A manos de los precursores del nazismo y más allá de la
simpatía o desprecio que hubieran podido tener personajes de la talla de
Friedrich Nietzsche o Richard Wagner sobre los nacionalsocialistas de la
República de Weimar y posterior Tercer Reich, la agudeza de pensamiento y las
magistrales notas musicales, respectivamente, tonificaron y contribuyeron de
forma indirecta a la creación de una ideología que apuntaba a crear un proyecto
de sociedad abiertamente despótico y totalitario, situación que es ampliamente
conocida por la historia universal, pero que no es el tema central de la
presente columna.
Tuve la oportunidad de asistir a la presentación de la
pieza teatral Cabaret, montada y dirigida en Bolivia por el reconocido impulsor
de Casateatro, René Hohenstein. La citada obra se encuentra ambientada en la
ajetreada Berlín de 1931, el desenlace gira en torno a la problemática social y
política de ese entonces; es la época de los nazis, claro está, y el contenido
de la obra me motivó a tratar de reivindicar un poco a la hoy injustamente
estigmatizada cruz gamada, para lo cual desempolvaremos un poco su vetusta
historia.
Consideremos de manera preliminar que este ícono se puede encontrar en las piedras de Glozel (Francia), pertenecientes al periodo paleolítico, en los Patios de los Mirtos de la Alhambra, en las ruinas de la Sinagoga de Edd, además de que fue conocido por muchas civilizaciones de la antigüedad, incluida la América prehispánica.

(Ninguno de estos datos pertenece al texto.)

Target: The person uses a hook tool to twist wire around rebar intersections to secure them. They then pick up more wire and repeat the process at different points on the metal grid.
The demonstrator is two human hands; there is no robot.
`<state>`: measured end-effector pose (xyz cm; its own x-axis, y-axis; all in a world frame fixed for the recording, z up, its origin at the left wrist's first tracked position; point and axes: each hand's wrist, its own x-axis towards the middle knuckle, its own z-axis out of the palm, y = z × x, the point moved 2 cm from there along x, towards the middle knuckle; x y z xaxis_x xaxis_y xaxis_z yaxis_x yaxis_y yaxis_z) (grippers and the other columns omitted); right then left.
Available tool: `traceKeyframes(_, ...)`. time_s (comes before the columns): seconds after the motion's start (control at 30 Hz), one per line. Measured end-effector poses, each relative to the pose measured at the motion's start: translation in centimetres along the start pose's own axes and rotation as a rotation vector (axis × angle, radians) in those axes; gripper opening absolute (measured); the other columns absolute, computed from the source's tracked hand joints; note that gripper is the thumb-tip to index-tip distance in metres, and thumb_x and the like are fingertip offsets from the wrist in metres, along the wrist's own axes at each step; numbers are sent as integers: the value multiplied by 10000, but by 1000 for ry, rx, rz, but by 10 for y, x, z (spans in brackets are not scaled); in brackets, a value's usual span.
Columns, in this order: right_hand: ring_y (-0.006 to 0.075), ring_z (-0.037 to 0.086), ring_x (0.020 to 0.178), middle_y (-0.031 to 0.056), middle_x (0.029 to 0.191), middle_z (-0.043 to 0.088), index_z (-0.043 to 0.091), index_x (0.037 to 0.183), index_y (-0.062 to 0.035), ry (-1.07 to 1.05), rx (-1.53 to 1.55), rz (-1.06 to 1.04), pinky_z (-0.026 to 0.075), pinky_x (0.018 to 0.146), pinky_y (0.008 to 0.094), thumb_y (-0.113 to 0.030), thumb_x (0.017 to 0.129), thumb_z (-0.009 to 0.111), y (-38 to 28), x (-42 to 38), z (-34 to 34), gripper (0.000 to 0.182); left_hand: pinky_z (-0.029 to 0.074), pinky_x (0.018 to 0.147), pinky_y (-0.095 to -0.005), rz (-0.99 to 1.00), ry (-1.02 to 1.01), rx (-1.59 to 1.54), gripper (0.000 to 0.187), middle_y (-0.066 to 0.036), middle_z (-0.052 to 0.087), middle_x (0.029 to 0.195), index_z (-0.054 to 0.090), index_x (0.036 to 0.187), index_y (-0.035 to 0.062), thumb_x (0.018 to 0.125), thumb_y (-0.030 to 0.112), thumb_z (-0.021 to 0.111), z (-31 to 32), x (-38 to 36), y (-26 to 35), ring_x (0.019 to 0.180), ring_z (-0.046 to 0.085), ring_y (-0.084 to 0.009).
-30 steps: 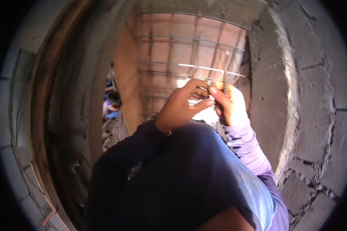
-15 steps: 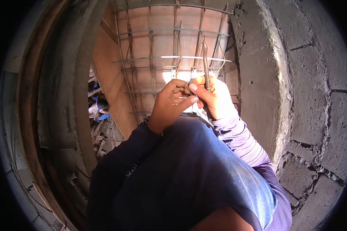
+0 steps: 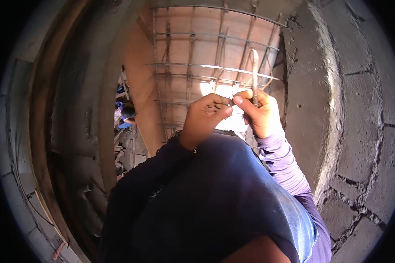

Este mítico símbolo ha recibido varios nombres a lo largo del tiempo, entre los más recientes tenemos el de cruz gamada, que viene de su forma similar a cuatro letras gamma unidas; en Japón, por ejemplo, la usaban en las artes marciales hasta antes de la Segunda Guerra Mundial y recibía el nombre de Manji. Por otro lado, los vedas fueron quienes en idioma sánscrito acuñaron el término de swastika o suástica –que es de donde deriva el término español de esvástica–; para ellos era un símbolo de buena fortuna. En Extremo Oriente desde hace muchos siglos representaba el orden cósmico en permanente movimiento.
Para los celtas y los pueblos germánicos representaba
el ardor del guerrero; para los vikingos significaba el trueno de Thor; para
los egipcios, los griegos y las civilizaciones precolombinas, la rotación de
sol; para los primeros cristianos, el poder de Cristo. Incluso la llegaron a
lucir tropas inglesas y estadounidenses hasta antes de la Segunda Guerra
Mundial y fue recién a inicios del siglo XX que el líder máximo del Partido
Nacionalista Obrero Alemán (NSDAP), Adolf Hitler, la adoptó como emblema de su
instrumento electoral, situación que probablemente no hubiera tenido mayor
relevancia si no fuera que éste y sus seguidores contribuyeron decisivamente a
desencadenar la Segunda Gran Guerra.
De esta manera, atribuir a unos cuantos nazis -fanáticos y chiflados- el
uso exclusivo de uno de los signos más antiguos y universales de la humanidad,
me parece una arbitrariedad casi sacrílega.